DATASETS

To access the Datasets feature, from the navigation sidebar click DATA > Datasets.

The Datasets page shows the uploaded datasets available for analysis and testing. The data must be in CSV or in Excel format, each row represents an instance of the phenomenon to be analyzed, and each column contains the variables describing this phenomenon.

Upload new datasets

Datasets can be created from Excel or CSV files.

To add a dataset from a CSV file: 1. Click + DATASET on the upper right corner of the Datasets title bar. The dataset upload wizard appears.

If the active project does not contain any dataset, the wizard appears automatically.

Click on tab CSV FILE

Upload data files by either clicking the upload icon to select a CSV file on your computer; or by dragging and dropping a CSV file to the upload icon.
Click on More Options to define how the file will be analyzed.

You can change the decimal delimiter to your preferred localized setting by selecting the correct delimiter from the list.
HyperCube supports a smart type detection feature that allows you to:
- Set a variable as discrete depending on how many modalities it has (you can define the threshold, the default value is 2)
- Set a variable as continuous if it has more than a specific percentage (%) of continuous values (you can define the threshold, the default value is 99%)
- Ignore a variable based on the percentage (%) of missing values it contains (you can define the threshold, the default value is 99%)
Click the UPLOAD button.

The new dataset is added to the list of datasets available in the active project. After the upload has finished, a data validation step automatically cleans the dataset, removing any corrupted lines.

To add a dataset from an Excel file: 1. Click + DATASET on the upper right corner of the Datasets title bar. The dataset upload wizard appears.

If the active project does not contain any dataset, the wizard appears automatically.

Click on tab Excel FILE

Upload data files by either clicking the upload icon to select a CSV file on your computer; or by dragging and dropping a CSV file to the upload icon.
Click on More Options to define how the file will be analyzed.

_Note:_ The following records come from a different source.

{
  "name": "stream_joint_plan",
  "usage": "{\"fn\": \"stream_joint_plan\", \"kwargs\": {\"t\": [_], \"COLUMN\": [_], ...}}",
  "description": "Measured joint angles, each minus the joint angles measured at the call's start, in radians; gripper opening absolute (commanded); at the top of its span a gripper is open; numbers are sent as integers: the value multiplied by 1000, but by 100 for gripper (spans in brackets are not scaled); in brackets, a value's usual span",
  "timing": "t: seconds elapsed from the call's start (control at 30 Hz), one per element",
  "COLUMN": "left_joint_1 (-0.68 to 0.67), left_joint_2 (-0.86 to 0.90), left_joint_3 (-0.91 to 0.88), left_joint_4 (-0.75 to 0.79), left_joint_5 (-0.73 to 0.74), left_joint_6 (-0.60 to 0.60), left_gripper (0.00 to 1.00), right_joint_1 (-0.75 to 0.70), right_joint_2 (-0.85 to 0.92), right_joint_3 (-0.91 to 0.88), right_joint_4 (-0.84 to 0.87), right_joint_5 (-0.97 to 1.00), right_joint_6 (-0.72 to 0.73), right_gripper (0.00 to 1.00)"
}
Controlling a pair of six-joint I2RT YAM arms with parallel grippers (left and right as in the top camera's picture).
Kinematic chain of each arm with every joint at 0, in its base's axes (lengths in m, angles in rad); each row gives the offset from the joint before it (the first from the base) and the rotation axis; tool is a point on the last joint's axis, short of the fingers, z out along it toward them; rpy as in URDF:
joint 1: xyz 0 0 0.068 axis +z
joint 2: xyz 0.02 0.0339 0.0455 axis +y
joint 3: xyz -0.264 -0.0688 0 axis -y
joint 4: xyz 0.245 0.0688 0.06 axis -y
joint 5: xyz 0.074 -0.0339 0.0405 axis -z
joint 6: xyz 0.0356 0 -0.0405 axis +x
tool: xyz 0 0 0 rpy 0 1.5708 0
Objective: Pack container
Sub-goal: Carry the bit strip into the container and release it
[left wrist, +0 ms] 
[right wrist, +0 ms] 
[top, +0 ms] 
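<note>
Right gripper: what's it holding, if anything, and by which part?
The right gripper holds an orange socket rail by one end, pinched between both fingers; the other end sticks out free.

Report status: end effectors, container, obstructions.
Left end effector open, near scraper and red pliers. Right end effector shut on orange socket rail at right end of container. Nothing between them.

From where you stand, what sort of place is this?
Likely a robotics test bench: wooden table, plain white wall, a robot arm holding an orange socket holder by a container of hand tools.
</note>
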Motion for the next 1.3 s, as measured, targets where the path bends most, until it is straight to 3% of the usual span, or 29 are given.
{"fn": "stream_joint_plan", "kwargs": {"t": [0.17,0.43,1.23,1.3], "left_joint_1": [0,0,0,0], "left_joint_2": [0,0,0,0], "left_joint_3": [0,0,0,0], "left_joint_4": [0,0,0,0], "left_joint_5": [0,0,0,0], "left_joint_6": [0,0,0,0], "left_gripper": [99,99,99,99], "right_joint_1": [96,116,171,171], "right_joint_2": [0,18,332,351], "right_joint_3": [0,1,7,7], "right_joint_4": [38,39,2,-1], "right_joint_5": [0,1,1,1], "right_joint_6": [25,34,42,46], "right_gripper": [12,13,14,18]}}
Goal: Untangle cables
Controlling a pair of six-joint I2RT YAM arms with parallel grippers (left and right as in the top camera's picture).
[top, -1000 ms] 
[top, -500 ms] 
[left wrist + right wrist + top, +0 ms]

You can change the decimal delimiter to your preferred localized setting by selecting the correct delimiter from the list.
HyperCube supports a smart type detection feature that allows you to:
- Selected sheet sets the sheet that will be used to create the dataset (default is the first sheet)
- Set a variable as discrete depending on how many modalities it has (you can define the threshold, the default value is 2)
- Set a variable as continuous if it has more than a specific percentage (%) of continuous values (you can define the threshold, the default value is 99%)
- Ignore a variable based on the percentage (%) of missing values it contains (you can define the threshold, the default value is 99%)
Click the UPLOAD button.

MANAGING DATASETS

To optimize the exploration, learning and prediction of the datasets, access the options are available in the dropdown menu by clicking the caret next to the dataset name:

This Dataset menu contains:

View Data = opens a page which displays the complete list of data from the uploaded csv file (see below).
View Variables = helps managing the variables of the dataset (see below).
Discretization Management = opens a form to discretize the variables into bins.
Rule Builder = opens a page that manages prediction rules.
Sample Dataset = opens the Sample Dataset settings:
- Split ratio = defines which proportion of the original dataset is kept for the sample.
- Random State = defines what proportion of the data is shuffled.
- Keep variable proportions = by default this is set to no variable. If you select a variable, the number of rows in the sampled dataset will be based on the size of this variable.
- Sample dataset information = contains the name and description of the sampled dataset.
Split Dataset = opens a settings wizard that defines the dataset sample:
- Train ratio = by default this is set to 0.7 and defines the reserved proportion of the original dataset to create the train dataset (e.g. 70%).
- Random state = defines what proportion of the data is shuffled.
- Train dataset information = contains the name and description of the train dataset.
- Test dataset information = contains the name and description of the test dataset.
Set Default Dataset = changes the default dataset. This option is not visible if the dataset is the already the default project.
Export = directly exports the dataset as a CSV file.

View Data

Use this page to view, sort and filter data.

Filter Data

To filter the displayed rows, open the filter cards by clicking on the Filter button on the Data titlebar. Three cards display:

Filter Columns: use to show or hide columns
Sort Columns: use to sort the dataset columns
Filter Lines: create dataset row filters

Click any variable column header to open a menu that allows you to include, exclude, hide or ignore the variable. This menu also shows information about the variable: graphic, tags, number of missing values. You can also change the number of significant digits for continuous variables.

Filter Columns

Filter Columns allows you to choose which variables to include and exclude.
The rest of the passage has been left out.